#### DESCRIPTION OF THE TASK
Only the lines from the top of the data through the one with "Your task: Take" are to be written out, each exactly as it stands.

#### STORED DATA
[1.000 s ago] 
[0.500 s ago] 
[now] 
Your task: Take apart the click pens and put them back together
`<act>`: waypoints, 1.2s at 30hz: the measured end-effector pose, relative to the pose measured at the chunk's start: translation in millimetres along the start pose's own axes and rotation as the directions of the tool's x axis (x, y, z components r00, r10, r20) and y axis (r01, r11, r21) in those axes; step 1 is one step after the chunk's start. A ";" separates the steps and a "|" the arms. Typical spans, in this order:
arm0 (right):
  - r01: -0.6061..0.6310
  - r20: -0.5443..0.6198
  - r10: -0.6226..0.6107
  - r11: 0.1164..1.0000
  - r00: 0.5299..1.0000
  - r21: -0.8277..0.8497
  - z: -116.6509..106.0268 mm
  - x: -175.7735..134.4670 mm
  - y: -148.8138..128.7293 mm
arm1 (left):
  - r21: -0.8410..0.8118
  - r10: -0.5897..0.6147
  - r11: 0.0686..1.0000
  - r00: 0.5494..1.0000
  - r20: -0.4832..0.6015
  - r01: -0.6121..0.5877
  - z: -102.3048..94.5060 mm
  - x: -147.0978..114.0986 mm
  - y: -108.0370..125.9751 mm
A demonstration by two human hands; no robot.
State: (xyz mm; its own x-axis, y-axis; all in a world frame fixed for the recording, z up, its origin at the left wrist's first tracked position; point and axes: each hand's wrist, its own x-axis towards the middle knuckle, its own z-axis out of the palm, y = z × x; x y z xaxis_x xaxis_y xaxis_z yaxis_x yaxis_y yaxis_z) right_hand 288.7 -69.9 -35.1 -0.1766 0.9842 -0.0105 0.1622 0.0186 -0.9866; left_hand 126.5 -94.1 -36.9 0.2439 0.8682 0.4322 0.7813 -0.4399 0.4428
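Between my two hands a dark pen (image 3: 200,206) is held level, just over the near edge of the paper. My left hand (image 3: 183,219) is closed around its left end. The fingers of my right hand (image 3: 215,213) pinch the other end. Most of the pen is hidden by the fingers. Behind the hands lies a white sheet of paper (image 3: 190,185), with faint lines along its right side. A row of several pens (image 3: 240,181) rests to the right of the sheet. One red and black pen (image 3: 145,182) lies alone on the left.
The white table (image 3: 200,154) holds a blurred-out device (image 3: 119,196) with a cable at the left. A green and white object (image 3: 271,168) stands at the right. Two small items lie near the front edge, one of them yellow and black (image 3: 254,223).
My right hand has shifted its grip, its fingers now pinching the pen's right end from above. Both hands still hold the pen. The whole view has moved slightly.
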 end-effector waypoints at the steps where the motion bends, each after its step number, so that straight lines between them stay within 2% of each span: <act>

#### WRITTEN RESPONSE
[1.000 s ago] 
[0.500 s ago] 
[now] 
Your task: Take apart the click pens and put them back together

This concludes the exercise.